- [Exercise details]: All lines up to and including the one that contains "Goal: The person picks" are to be transcribed exactly, starting from the first line of the records.

[Records drawn from a dataset]
----------------

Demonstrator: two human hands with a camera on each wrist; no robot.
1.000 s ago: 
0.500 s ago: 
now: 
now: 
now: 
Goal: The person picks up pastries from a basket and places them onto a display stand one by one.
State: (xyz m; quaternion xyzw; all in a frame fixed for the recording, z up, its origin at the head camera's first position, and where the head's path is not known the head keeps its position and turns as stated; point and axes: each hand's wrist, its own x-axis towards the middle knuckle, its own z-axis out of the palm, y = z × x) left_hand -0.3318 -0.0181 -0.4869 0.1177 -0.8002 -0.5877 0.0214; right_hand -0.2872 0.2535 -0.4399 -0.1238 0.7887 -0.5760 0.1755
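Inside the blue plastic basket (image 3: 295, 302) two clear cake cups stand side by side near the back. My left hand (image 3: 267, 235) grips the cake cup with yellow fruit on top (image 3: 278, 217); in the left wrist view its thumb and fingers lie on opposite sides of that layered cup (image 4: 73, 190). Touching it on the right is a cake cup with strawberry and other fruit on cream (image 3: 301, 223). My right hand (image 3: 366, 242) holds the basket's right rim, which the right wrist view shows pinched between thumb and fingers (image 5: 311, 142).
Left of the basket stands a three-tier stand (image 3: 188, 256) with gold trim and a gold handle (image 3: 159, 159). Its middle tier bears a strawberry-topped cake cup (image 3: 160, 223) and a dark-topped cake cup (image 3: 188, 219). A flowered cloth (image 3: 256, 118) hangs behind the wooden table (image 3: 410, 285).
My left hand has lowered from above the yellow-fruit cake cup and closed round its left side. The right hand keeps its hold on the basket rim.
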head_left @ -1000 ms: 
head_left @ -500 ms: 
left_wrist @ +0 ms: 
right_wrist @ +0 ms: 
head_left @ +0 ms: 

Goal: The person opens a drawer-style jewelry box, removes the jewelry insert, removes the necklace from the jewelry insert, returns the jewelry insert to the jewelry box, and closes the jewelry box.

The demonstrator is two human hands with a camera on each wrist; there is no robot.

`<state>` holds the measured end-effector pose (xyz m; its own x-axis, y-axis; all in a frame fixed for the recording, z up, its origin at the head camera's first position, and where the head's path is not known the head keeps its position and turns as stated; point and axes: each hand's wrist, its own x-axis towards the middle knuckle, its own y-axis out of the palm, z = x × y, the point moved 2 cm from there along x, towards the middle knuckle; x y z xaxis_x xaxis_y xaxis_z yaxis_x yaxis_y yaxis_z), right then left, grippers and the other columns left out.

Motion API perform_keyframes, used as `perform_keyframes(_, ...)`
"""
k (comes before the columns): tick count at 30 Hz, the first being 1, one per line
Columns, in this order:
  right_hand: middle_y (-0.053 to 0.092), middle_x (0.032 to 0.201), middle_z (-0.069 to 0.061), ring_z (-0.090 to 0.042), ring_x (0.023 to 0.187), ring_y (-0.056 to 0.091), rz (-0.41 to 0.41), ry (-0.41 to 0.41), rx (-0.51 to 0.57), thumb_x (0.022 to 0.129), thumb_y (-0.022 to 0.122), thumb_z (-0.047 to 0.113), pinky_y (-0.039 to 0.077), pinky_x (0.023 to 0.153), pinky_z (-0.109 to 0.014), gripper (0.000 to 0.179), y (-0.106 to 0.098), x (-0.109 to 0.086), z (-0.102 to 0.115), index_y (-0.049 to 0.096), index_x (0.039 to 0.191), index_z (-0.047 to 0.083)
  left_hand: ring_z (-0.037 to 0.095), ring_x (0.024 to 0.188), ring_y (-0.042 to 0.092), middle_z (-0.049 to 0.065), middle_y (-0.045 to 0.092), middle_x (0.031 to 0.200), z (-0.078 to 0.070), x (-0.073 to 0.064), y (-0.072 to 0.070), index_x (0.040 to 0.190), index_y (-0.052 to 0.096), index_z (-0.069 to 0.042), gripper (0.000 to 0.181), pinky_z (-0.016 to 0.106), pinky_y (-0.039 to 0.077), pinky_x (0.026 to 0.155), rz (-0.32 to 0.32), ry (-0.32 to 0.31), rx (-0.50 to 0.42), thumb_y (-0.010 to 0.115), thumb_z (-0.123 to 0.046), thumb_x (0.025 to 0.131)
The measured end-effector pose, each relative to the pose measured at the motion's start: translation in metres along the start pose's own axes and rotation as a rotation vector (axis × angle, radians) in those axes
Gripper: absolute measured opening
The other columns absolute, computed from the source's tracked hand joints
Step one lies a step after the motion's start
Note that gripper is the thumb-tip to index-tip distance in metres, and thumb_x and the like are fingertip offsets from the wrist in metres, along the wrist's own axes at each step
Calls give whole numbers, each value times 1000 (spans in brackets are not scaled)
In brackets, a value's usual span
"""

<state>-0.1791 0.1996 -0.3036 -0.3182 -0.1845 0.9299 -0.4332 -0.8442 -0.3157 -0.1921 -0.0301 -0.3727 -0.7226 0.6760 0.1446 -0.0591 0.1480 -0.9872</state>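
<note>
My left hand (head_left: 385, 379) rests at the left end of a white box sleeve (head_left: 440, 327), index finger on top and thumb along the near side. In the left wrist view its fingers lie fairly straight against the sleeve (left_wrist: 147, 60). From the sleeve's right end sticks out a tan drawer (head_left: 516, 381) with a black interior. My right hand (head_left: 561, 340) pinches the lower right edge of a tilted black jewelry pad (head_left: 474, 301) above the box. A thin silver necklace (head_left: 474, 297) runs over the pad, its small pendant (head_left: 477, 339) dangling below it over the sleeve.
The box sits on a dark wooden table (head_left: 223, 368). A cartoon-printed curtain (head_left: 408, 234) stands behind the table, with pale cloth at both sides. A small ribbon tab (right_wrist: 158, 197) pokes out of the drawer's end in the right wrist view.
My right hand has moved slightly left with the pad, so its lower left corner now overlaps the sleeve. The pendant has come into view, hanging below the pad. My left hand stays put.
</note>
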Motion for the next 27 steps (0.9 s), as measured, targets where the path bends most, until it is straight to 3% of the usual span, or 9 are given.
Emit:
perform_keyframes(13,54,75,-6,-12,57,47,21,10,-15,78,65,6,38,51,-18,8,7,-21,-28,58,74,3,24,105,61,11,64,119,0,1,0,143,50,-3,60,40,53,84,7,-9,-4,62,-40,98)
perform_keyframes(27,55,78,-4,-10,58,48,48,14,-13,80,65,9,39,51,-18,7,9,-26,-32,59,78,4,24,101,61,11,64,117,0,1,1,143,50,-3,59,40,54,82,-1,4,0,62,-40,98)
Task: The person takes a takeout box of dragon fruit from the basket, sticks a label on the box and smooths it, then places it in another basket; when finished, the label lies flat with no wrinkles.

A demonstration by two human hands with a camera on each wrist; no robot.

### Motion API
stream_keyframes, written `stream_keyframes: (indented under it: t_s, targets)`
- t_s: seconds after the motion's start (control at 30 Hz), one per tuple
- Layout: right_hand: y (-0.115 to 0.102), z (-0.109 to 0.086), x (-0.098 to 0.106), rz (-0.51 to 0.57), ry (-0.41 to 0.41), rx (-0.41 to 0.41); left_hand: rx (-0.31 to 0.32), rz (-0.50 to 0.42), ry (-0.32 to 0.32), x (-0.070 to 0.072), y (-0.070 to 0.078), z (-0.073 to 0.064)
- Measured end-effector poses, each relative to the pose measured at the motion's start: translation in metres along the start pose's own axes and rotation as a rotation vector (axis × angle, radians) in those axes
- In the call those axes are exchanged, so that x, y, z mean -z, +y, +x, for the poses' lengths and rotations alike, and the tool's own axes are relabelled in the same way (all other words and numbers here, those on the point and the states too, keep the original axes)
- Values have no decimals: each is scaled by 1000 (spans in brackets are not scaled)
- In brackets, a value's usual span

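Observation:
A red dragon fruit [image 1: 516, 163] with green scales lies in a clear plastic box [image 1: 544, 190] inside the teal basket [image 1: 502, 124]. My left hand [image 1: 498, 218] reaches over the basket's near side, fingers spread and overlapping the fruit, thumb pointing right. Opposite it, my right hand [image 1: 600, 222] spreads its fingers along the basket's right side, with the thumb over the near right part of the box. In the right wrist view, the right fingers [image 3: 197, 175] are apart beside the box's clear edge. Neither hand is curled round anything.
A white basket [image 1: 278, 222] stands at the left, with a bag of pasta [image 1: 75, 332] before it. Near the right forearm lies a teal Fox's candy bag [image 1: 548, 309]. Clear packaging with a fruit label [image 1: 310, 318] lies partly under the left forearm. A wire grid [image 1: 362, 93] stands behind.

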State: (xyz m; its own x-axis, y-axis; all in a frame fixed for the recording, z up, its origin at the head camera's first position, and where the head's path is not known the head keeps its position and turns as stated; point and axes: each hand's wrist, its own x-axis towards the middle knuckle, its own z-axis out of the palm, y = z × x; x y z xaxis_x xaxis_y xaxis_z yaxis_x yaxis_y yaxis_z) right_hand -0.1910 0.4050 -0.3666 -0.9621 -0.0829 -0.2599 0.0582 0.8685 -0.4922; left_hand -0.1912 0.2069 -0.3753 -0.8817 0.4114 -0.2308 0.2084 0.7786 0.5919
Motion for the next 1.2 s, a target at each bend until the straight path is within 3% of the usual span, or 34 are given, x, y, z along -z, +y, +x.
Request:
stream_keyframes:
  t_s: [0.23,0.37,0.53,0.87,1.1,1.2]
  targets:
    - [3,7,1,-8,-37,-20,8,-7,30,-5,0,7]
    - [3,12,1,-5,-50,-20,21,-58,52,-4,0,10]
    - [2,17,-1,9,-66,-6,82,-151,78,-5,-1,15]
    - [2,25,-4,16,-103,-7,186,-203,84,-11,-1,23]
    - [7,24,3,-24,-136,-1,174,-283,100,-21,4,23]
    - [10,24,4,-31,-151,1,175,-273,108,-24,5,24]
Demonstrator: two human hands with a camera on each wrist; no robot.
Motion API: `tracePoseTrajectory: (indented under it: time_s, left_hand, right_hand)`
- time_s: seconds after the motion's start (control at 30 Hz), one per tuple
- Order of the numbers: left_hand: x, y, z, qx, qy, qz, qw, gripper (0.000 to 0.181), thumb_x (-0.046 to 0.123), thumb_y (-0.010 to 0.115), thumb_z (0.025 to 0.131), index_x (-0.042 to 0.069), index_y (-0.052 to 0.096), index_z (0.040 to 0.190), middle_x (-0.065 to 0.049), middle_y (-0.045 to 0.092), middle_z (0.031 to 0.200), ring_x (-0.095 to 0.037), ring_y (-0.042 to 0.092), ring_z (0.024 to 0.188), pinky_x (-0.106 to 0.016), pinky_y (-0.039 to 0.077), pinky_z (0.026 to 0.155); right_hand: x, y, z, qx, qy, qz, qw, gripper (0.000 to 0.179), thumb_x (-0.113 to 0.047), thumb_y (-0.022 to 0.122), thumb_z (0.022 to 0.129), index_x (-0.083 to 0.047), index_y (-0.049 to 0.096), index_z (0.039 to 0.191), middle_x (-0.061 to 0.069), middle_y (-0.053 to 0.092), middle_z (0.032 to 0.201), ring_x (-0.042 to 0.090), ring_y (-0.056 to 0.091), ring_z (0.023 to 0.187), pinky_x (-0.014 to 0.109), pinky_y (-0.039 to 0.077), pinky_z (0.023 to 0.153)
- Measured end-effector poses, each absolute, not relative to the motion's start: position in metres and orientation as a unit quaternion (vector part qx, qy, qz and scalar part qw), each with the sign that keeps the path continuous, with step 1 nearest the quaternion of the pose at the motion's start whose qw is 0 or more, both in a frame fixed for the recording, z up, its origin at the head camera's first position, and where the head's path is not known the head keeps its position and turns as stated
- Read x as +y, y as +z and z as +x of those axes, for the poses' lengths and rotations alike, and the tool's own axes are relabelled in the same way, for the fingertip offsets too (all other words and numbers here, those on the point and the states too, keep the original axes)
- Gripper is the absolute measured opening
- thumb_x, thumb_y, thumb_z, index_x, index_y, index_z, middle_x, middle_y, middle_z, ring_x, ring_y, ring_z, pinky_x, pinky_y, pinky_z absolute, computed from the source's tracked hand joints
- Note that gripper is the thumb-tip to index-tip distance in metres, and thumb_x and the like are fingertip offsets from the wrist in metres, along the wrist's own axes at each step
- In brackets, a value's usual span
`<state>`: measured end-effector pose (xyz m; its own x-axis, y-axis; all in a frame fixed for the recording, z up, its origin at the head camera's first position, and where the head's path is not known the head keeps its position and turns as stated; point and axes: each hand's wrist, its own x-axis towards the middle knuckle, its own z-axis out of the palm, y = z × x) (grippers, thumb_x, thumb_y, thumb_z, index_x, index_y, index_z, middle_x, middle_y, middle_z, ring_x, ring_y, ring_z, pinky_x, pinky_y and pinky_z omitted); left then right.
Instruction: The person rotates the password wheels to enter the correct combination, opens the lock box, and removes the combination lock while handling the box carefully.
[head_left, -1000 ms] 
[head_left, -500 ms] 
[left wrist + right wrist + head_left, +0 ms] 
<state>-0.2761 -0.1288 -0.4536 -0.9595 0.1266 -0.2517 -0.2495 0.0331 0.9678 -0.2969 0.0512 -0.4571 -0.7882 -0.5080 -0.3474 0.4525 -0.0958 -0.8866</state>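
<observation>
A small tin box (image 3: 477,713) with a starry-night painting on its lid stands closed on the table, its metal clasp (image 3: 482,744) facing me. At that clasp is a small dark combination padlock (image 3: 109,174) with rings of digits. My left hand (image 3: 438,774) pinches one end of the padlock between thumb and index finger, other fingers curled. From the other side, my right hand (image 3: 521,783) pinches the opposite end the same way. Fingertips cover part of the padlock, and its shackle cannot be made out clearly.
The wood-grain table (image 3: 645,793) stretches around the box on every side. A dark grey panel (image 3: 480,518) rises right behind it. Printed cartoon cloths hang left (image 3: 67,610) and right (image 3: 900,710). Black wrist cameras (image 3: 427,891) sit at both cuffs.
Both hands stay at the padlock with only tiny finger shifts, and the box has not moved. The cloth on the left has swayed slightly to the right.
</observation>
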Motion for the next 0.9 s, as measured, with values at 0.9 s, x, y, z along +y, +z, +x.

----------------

- [Solution to this problem]:
Demonstrator: two human hands with a camera on each wrist; no robot.
1.000 s ago: 
0.500 s ago: 
now: 
now: 
now: 
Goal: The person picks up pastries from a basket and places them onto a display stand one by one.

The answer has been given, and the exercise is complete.